What you are asked to do =>
Please quote exactly the lines below from the line containing "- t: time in" to the line containing "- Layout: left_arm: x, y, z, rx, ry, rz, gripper", both lines included, and nothing else.

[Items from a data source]
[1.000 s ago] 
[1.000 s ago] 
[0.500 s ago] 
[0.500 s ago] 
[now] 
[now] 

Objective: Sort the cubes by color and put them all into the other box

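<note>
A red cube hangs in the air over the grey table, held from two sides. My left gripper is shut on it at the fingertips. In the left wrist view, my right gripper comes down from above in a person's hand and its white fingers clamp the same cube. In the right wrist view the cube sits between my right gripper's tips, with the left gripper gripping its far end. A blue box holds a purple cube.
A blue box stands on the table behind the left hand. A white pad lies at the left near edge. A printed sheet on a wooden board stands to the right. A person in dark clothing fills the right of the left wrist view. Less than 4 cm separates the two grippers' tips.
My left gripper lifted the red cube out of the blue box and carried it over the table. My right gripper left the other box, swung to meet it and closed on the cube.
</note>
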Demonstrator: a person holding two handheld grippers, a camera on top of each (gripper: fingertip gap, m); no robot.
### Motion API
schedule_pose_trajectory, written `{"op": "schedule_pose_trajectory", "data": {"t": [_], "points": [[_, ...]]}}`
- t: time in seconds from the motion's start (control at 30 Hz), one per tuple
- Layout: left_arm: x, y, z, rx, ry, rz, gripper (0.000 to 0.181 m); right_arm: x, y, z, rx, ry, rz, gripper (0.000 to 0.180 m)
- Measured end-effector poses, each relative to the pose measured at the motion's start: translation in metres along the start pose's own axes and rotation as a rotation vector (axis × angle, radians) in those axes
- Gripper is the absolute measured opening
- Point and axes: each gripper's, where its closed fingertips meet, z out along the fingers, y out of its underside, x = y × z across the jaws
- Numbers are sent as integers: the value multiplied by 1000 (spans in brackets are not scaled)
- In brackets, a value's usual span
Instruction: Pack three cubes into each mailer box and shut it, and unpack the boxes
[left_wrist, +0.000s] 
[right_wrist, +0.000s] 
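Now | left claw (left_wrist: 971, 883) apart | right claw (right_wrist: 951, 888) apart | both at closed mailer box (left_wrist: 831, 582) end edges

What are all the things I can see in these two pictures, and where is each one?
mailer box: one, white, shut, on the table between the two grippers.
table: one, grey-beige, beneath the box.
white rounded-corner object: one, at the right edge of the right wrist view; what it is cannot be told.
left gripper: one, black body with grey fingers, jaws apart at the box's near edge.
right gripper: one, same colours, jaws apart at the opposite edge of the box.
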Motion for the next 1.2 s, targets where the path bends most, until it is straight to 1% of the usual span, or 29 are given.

Task result =>
- t: time in seconds from the motion's start (control at 30 Hz), one per tuple
- Layout: left_arm: x, y, z, rx, ry, rz, gripper (0.000 to 0.181 m); right_arm: x, y, z, rx, ry, rz, gripper (0.000 to 0.180 m)

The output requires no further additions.